Data excerpt —
○ ○ ○ ○ ○ ○ ○

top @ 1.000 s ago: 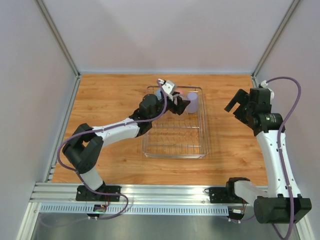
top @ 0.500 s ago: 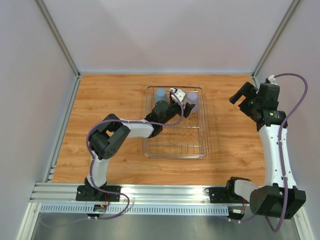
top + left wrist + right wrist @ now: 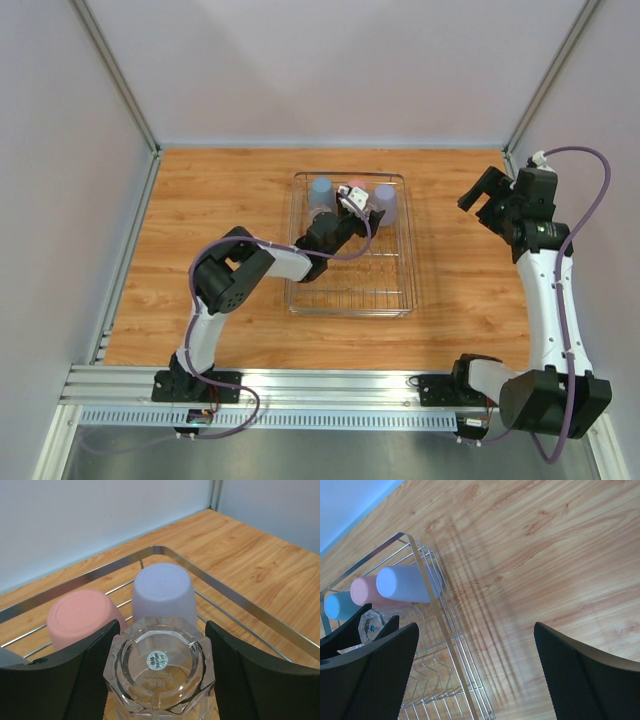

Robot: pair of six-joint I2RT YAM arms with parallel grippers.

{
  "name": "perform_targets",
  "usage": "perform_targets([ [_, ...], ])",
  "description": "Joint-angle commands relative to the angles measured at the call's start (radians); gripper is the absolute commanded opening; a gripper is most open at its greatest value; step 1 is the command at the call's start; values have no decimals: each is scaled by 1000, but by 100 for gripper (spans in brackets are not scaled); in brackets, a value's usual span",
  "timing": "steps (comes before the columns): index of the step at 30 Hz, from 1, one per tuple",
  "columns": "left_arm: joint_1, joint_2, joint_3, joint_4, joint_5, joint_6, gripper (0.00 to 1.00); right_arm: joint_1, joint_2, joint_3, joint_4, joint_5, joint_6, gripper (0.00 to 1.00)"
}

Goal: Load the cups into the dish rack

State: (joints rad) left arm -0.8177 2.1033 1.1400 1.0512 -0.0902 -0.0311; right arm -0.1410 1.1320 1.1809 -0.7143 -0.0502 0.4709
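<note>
The bench [image 3: 220,200] carries the dish rack [image 3: 350,282] at centre. The right fingers [image 3: 580,670] are spread wide and empty over the bench, right of the rack. The left fingers [image 3: 55,680] pinch an inverted clear cup [image 3: 159,672] at the rack's far end, just beside the lavender cup [image 3: 162,592] and pink cup [image 3: 80,617]. The blue cup [image 3: 320,190] stands leftmost in that row.

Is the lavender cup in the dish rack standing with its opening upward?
No, the lavender cup shows its closed flat base on top, beside the pink cup.
</note>
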Motion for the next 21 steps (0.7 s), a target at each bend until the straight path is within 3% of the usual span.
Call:
perform_targets([
  [1, -9, 20, -14, 174, -66, -7, 24, 0, 18, 26, -4, 0, -28, 100],
  [7, -11, 26, -23, 181, -80, -4, 27, 0, 46, 40, 1, -16, -23, 100],
  [12, -11, 18, -31, 187, -56, -9, 60, 1, 60, 45, 12, -20, -25, 100],
  [21, -12, -19, -85, 228, -31, -21, 76, 1, 66, 42, 13, -17, -32, 100],
])
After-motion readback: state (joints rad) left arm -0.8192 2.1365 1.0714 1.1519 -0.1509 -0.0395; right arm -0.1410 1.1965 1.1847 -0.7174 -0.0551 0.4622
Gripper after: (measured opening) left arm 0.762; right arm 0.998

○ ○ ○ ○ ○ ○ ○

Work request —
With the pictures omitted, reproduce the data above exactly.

Written response —
top @ 1.000 s ago: 
top @ 0.500 s ago: 
top + left wrist + right wrist @ now: 

Robot: pair of six-joint I2RT YAM arms with parallel grippers.

{
  "name": "perform_targets",
  "usage": "perform_targets([ [_, ...], ])",
  "description": "Joint-angle commands relative to the angles measured at the call's start (radians); gripper is the absolute commanded opening; a gripper is most open at its greatest value; step 1 is the command at the call's start; values have no decimals: each is scaled by 1000, but by 100 for gripper (spans in brackets are not scaled); in brackets, a value's usual span",
  "timing": "steps (comes before the columns): index of the step at 30 Hz, from 1, one per tuple",
  "columns": "left_arm: joint_1, joint_2, joint_3, joint_4, joint_5, joint_6, gripper (0.00 to 1.00); right_arm: joint_1, joint_2, joint_3, joint_4, joint_5, joint_6, gripper (0.00 to 1.00)"
}

Goal: Load the cups into the dish rack

State: (joints rad) left arm -0.8177 2.1033 1.1400 1.0512 -0.0902 -0.0311; right arm -0.1410 1.1320 1.1809 -0.7143 -0.0502 0.4709
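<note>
The bench [image 3: 220,200] carries the dish rack [image 3: 350,282] at centre. The right fingers [image 3: 580,670] are spread wide and empty over the bench, right of the rack. The left fingers [image 3: 55,680] pinch an inverted clear cup [image 3: 159,672] at the rack's far end, just beside the lavender cup [image 3: 162,592] and pink cup [image 3: 80,617]. The blue cup [image 3: 320,190] stands leftmost in that row.

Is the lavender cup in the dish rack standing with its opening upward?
No, the lavender cup shows its closed flat base on top, beside the pink cup.
</note>
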Motion for the next 21 steps (0.7 s), a target at each bend until the straight path is within 3% of the usual span.
Call:
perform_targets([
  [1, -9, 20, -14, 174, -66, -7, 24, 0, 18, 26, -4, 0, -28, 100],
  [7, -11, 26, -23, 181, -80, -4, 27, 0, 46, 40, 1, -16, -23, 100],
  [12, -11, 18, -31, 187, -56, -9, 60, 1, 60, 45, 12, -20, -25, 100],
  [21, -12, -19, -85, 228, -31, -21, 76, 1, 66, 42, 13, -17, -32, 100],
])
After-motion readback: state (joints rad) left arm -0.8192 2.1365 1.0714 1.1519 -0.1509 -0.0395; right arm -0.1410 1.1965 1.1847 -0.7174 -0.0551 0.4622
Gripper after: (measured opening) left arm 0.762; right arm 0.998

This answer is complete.